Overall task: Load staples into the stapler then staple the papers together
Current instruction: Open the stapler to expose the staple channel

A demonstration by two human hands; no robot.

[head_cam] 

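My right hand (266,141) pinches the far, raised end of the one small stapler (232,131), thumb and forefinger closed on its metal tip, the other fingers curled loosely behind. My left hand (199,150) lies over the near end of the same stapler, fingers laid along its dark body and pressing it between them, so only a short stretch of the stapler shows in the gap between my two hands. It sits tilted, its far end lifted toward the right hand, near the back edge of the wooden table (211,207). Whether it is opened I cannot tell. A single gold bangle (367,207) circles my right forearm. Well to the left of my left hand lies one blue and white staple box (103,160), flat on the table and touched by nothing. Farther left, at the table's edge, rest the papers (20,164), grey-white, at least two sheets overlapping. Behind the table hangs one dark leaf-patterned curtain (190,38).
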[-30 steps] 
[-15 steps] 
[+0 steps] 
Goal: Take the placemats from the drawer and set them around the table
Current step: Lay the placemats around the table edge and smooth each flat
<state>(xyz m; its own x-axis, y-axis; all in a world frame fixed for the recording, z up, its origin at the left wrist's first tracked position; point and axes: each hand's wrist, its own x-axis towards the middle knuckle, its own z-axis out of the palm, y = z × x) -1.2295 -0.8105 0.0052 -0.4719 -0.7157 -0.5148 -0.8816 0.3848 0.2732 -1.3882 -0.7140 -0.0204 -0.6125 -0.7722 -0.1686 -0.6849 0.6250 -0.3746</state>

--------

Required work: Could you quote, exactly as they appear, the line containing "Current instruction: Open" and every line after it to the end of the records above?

Response:
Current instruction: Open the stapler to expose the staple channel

A demonstration by two human hands; no robot.

[head_cam] 

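My right hand (266,141) pinches the far, raised end of the one small stapler (232,131), thumb and forefinger closed on its metal tip, the other fingers curled loosely behind. My left hand (199,150) lies over the near end of the same stapler, fingers laid along its dark body and pressing it between them, so only a short stretch of the stapler shows in the gap between my two hands. It sits tilted, its far end lifted toward the right hand, near the back edge of the wooden table (211,207). Whether it is opened I cannot tell. A single gold bangle (367,207) circles my right forearm. Well to the left of my left hand lies one blue and white staple box (103,160), flat on the table and touched by nothing. Farther left, at the table's edge, rest the papers (20,164), grey-white, at least two sheets overlapping. Behind the table hangs one dark leaf-patterned curtain (190,38).
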[-30 steps] 
[-15 steps] 
[+0 steps] 
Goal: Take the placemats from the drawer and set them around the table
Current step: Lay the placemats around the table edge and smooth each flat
<state>(xyz m; its own x-axis, y-axis; all in a world frame fixed for the recording, z up, its origin at the left wrist's first tracked position; point and axes: each hand's wrist, its own x-axis towards the middle knuckle, its own z-axis out of the palm, y = z × x) -1.2295 -0.8105 0.0052 -0.4719 -0.7157 -0.5148 -0.8816 0.3848 0.2732 -1.3882 -0.7140 -0.0204 -0.6125 -0.7722 -0.1686 -0.6849 0.6250 -0.3746</state>

The exercise requires no further work.